TASK: From the entries below, please output exactly the lines starting at the one containing "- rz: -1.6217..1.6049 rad" and ending at the one containing "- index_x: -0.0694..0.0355", both included.

EXTRACTED ENTRIES:
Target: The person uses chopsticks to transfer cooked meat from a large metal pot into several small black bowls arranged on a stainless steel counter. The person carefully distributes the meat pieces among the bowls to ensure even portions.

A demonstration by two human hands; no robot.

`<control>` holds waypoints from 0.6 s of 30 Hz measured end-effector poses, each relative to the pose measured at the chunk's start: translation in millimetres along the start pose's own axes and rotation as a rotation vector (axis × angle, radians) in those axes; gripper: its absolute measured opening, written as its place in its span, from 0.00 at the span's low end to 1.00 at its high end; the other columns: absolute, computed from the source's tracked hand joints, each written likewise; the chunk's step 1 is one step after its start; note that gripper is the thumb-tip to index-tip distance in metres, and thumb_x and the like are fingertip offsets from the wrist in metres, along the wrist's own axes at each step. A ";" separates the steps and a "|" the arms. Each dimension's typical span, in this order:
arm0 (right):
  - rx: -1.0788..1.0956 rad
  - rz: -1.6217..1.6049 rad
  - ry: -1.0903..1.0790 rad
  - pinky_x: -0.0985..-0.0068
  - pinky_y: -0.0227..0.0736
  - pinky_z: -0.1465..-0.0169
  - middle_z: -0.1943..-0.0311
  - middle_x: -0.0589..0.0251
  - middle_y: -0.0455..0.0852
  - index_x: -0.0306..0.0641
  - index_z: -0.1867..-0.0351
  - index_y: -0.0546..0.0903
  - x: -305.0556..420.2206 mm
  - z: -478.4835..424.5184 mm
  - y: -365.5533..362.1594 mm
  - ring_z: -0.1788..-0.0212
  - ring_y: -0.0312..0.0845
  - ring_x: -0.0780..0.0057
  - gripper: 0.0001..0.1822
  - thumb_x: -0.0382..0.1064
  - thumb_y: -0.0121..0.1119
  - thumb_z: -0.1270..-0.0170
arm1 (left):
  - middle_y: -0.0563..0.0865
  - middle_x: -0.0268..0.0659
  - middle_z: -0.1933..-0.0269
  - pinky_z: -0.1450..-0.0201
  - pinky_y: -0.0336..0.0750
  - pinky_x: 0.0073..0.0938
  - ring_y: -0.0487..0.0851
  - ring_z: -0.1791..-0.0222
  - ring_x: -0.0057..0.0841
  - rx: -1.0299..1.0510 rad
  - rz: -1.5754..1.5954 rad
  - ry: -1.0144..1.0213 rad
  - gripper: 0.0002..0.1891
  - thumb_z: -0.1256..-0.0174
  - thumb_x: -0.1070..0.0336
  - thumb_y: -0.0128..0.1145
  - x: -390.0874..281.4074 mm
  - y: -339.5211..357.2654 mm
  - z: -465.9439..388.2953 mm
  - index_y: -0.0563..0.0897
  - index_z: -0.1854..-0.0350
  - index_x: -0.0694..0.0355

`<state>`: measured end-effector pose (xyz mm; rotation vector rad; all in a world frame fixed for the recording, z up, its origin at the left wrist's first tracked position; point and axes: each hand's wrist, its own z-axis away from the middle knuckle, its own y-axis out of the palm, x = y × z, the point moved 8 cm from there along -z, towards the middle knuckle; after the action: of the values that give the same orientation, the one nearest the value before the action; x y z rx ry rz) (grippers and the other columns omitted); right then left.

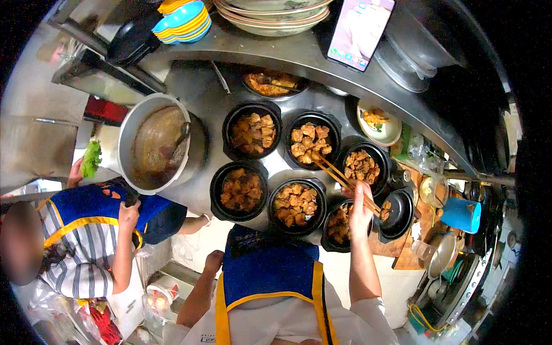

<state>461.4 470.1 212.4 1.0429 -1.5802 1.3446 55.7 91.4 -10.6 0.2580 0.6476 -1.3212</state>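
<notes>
With my right hand (359,207) I hold a pair of wooden chopsticks (338,174), their tips at the browned meat chunks (308,142) in the upper middle black pot (334,157). My left hand (214,261) hangs low beside the blue apron (267,276), apart from the pots; its fingers are hard to make out. Several more black pots with meat stand around, one of them (215,194) at the lower left of the group. Partly under my right forearm sits a filled pot (338,226). Farther right, a black pot (394,220) holds only a few pieces.
A large metal stockpot (125,151) of liquid stands left, beside a co-worker (90,241) holding a green leaf (91,159). A raised metal shelf (276,54) bears stacked plates (276,26), bowls (183,26) and a phone (360,32). To the right lie a wooden board (405,254) and a blue container (461,214).
</notes>
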 end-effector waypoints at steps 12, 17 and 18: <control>0.204 -0.047 -0.141 0.73 0.69 0.50 0.59 0.53 0.79 0.29 0.60 0.78 67.6 -39.2 150.7 0.56 0.76 0.62 0.11 0.37 0.52 0.34 | 0.80 0.34 0.76 0.74 0.69 0.23 0.75 0.77 0.21 -0.078 0.029 0.139 0.13 0.36 0.61 0.48 41.3 -49.5 12.6 0.81 0.71 0.64; 0.204 0.081 -0.228 0.72 0.70 0.51 0.60 0.53 0.80 0.30 0.60 0.79 71.6 -39.4 177.1 0.56 0.76 0.61 0.11 0.37 0.52 0.34 | 0.80 0.34 0.77 0.77 0.69 0.22 0.73 0.81 0.21 -0.070 0.204 0.081 0.13 0.35 0.63 0.46 40.8 -69.5 8.1 0.81 0.71 0.64; 0.202 0.093 -0.218 0.72 0.70 0.51 0.60 0.53 0.80 0.29 0.60 0.79 71.6 -37.1 181.3 0.56 0.76 0.61 0.11 0.36 0.52 0.34 | 0.80 0.34 0.77 0.78 0.68 0.22 0.73 0.81 0.21 -0.073 0.279 0.015 0.13 0.35 0.63 0.46 43.0 -75.9 1.9 0.81 0.71 0.64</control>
<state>269.1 517.9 223.1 1.2884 -1.6947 1.5203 -11.5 36.4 -20.0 0.2884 0.6457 -1.0273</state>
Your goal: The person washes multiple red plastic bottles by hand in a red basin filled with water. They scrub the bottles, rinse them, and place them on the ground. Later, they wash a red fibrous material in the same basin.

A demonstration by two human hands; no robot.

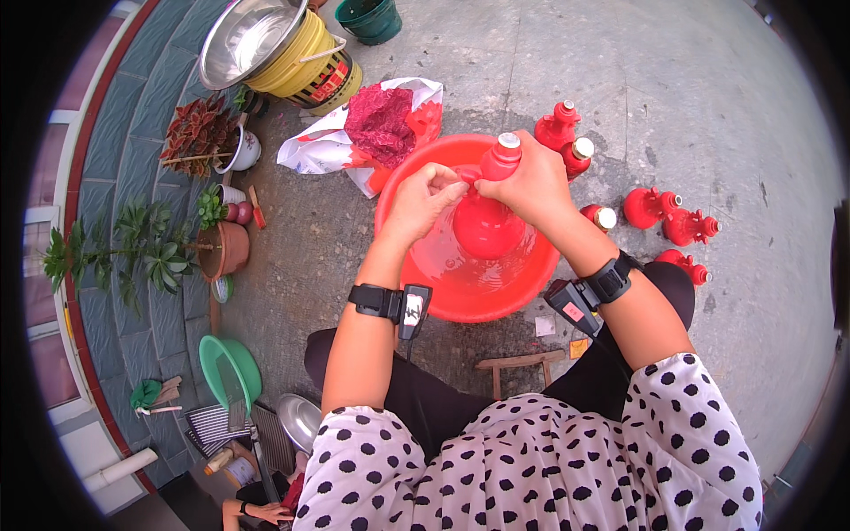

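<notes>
A red gourd-shaped bottle [488, 226] with a whitish cap [509, 141] stands tilted in a red plastic basin [468, 312] that holds some water. My right hand [534, 176] grips the bottle around its neck, with the thumb towards its small red side piece [469, 175]. On the other side, my left hand [428, 199] has its thumb and forefinger pinched at that side piece; whether it grips it firmly is hard to see. Both wrists wear black straps with small devices.
Several red bottles [643, 207] stand or lie right of the basin. Behind it lies a plastic bag [319, 149] of dark pink material. Potted plants [224, 249], a yellow bucket [299, 63] and a green basin [229, 372] line the left. Another person's hand [269, 512] shows at lower left.
</notes>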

TASK RESULT:
  - rz: -1.6217..1.6049 rad
  - ry: -1.0903..1.0790 rad
  - pinky_x: -0.0985..-0.0068
  - pinky_y: -0.0227..0.0736
  - pinky_z: -0.1465..-0.0169
  - middle_z: -0.1943..-0.0311
  - middle_x: -0.0589..0.0251
  - middle_y: -0.0455..0.0852
  - index_x: -0.0306..0.0641
  - index_z: -0.1867..-0.0351
  - index_y: -0.0546..0.0903
  - x: -305.0556..420.2206 mm
  - z: -478.4835..424.5184 mm
  - y: -365.5533..362.1594 mm
  - ring_z: -0.1788..-0.0212
  - ring_y: -0.0312..0.0845
  - ring_x: -0.0780..0.0057
  - gripper: 0.0001..0.1822
  - thumb_x: -0.0382..0.1064
  - thumb_y: -0.0121..0.1119
  - thumb_z: -0.1270..-0.0170
arm1 (left):
  - middle_y: -0.0563..0.0865
  - middle_x: -0.0268..0.0659
  - middle_z: -0.1933..-0.0269
  - pinky_z: -0.1450..-0.0201
  - pinky_y: -0.0336..0.0750
  - pinky_x: 0.0073..0.0938
  - ring_y: -0.0487..0.0851
  - ring_z: -0.1791..-0.0222
  - ring_x: -0.0057..0.0841
  - rx: -1.0299..1.0510 rad
  - rz: -1.5754..1.5954 rad
  - ry: -1.0144..1.0213 rad
  - gripper: 0.0002..0.1891
  - thumb_z: -0.1256..-0.0174
  - thumb_x: -0.1070..0.0336
  - thumb_y: -0.0128..0.1145
  - x: -390.0874..281.4074 mm
  - y: -339.5211..357.2654 mm
  - z: -465.9439..388.2953 mm
  - index_y: -0.0563..0.0897
  - index_z: -0.1854..-0.0350
  - index_x: -0.0694..0.0355

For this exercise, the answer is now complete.